Les bibliothèques font un grand écart curieux : elles archivent le passé en se tournant vers le futur. Le livre, par construction, c’est du passé. En effet, il s’écoule des mois entre la fin de l’écriture d’un ouvrage et le moment où il prend place sur une étagère. Ces mois peuvent rendre caduque toute contemporanéité. Seule l’écriture digitale peut être publiée dans l’instant. Mais cette écriture sans recul, sans longue réflexion, n’est pas toujours sans risque : l’écriture digitale peut être approximative, grossière ou emportée.
Quand je suis dans une librairie, j’aime me heurter à des ouvrages auxquels je n’aurais a priori jamais pensé mais que ma venue dans ce lieu m’a permis d’apprivoiser et finalement d’apprécier. Je suis persuadé que certains de mes ouvrages préférés ne m’auraient jamais été proposés par les algorithmes des GAFAM. Ces algorithmes m’auraient laissé dans mon microcosme confortable, ne m’auraient pas provoqué, n’auraient pas tenté d’élargir mes frontières, ne m’auraient pas poussé avec force vers l’inconnu.
Aujourd’hui, il est très facile de communiquer d’un bout à l’autre de la planète, grâce, par exemple, aux jeux en ligne, aux forums de discussion… c’est une autre forme de correspondance, plus spontanée, rapide, agile, infinie. Elle a l’avantage de la grande échelle. Mais le correspondant « classique », le confident sans visage, le conseiller à distance, l’ami invisible irremplaçable a pratiquement disparu. Et cela est regrettable.
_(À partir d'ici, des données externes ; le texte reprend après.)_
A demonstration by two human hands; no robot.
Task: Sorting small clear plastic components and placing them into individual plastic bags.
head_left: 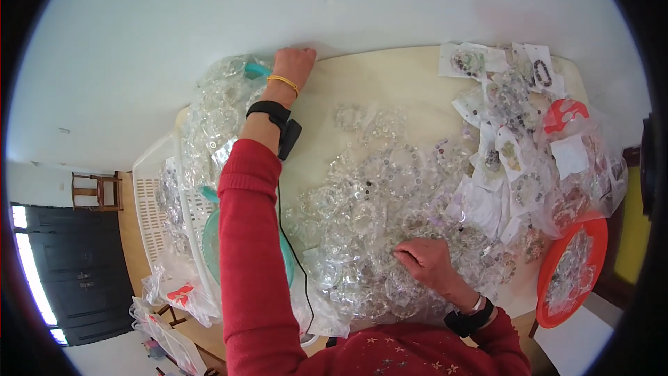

Mais ces technologies impliquent aussi « informations non désirées, appels intempestifs, surcharge de travail, confusion entre urgence et importance, contrôles et surveillances non autorisés, nouvelles addictions » ; c’est là que le bât blesse…
Surcharge, confusion, contrôles, surveillances, addictions… il s’agit des « effets non désirés » de ces technologies, comme les effets secondaires d’un médicament dangereux.